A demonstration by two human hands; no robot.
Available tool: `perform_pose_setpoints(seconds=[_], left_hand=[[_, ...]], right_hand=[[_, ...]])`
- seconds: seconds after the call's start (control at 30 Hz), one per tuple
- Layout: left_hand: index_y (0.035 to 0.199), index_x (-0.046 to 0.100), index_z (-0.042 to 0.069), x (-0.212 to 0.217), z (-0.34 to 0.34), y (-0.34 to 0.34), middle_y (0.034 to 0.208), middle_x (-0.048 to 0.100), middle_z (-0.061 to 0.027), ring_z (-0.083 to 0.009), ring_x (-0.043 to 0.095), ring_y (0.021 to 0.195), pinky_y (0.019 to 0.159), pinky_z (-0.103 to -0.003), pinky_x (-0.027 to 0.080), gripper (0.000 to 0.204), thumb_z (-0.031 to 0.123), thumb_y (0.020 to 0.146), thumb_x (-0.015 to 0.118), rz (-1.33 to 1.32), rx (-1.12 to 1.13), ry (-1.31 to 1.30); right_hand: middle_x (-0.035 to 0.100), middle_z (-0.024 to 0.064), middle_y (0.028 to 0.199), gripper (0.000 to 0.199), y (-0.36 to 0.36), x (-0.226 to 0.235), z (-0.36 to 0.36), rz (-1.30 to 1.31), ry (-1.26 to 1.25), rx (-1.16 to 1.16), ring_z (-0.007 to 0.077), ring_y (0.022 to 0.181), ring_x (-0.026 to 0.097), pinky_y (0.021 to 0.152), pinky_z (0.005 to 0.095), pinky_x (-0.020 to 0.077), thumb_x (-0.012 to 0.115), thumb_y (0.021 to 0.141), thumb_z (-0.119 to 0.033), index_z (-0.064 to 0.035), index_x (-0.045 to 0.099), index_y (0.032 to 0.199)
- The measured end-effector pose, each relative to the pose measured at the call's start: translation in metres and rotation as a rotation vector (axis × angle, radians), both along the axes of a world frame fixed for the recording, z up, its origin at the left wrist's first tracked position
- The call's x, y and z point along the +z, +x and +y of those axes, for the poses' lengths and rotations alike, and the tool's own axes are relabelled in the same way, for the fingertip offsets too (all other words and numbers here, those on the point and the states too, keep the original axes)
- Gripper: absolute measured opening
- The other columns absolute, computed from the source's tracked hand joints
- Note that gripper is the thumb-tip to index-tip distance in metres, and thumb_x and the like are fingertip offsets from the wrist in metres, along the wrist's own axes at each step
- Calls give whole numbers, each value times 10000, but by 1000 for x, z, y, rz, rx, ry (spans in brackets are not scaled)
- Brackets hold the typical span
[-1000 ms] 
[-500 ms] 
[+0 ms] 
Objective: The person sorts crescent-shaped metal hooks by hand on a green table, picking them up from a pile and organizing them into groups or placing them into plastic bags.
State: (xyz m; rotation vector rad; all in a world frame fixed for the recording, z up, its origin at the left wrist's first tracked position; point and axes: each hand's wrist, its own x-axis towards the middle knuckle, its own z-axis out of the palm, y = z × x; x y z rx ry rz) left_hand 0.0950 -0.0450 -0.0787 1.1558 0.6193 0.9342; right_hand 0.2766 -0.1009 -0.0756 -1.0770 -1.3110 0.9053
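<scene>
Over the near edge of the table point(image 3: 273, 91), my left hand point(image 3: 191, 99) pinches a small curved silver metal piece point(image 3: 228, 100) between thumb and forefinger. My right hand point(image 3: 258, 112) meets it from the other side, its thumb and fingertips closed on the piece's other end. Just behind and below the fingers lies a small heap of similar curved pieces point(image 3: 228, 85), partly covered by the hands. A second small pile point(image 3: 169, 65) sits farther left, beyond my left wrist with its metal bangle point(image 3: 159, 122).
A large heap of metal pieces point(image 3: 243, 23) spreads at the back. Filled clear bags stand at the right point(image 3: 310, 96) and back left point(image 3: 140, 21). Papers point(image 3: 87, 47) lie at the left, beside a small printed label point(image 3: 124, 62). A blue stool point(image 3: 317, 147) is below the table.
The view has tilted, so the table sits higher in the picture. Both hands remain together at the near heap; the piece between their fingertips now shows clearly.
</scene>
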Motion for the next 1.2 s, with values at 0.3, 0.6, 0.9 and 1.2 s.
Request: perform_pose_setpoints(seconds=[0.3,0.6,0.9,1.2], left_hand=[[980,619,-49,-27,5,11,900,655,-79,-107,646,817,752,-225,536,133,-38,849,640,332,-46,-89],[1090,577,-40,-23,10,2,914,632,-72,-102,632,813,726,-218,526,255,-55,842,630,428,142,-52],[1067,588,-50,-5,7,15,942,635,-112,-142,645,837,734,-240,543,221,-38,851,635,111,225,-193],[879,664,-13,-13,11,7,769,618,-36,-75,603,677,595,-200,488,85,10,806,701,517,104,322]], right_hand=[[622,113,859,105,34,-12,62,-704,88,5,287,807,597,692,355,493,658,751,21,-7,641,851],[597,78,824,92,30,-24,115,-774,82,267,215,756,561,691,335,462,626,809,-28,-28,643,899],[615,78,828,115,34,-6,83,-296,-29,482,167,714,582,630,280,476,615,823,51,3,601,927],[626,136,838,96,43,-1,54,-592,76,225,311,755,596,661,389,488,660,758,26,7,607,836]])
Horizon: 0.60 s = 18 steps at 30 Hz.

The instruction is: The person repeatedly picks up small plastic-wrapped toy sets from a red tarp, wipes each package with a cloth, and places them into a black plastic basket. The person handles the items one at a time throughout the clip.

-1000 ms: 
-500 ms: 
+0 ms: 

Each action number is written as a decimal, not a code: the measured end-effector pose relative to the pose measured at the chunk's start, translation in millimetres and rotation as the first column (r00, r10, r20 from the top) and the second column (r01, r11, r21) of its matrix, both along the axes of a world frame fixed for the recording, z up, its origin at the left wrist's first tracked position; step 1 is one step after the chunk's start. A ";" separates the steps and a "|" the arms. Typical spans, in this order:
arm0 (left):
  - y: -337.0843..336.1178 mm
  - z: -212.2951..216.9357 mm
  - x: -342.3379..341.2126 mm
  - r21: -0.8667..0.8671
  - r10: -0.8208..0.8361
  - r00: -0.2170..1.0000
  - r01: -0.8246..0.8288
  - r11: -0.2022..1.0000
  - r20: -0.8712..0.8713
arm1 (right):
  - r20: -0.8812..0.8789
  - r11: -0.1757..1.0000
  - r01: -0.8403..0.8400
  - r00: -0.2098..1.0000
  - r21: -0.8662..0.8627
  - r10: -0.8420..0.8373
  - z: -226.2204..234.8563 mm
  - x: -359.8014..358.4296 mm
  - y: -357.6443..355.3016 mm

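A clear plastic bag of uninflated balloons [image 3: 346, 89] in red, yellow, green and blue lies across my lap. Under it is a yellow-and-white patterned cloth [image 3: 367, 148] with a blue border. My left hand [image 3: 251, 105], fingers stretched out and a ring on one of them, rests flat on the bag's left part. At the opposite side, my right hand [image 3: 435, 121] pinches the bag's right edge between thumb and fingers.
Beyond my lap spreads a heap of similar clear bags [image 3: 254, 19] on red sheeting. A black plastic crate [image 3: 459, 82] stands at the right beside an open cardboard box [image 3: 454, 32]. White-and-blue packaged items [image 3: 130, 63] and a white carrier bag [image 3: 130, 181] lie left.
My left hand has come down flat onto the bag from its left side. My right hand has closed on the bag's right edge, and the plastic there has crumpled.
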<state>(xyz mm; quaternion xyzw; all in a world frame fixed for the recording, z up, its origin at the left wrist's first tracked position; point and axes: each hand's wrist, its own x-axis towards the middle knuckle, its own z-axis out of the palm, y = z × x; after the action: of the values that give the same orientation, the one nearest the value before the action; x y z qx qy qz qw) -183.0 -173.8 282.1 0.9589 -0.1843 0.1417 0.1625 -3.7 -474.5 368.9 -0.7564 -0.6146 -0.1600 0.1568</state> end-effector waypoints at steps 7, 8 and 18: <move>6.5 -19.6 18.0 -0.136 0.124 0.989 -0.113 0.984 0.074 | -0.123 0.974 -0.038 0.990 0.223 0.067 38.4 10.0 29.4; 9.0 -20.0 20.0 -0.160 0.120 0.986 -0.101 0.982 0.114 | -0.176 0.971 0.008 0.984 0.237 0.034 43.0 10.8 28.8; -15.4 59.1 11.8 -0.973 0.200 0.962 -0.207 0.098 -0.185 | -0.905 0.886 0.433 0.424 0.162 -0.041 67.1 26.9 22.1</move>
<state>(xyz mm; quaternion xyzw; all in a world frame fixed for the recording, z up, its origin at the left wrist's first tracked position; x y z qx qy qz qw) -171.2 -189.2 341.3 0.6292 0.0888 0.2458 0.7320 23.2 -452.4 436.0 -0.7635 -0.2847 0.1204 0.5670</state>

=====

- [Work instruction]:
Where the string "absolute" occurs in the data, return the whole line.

- [Solution below]:
- Gripper: absolute measured opening
- The other columns absolute, computed from the source's tracked hand joints

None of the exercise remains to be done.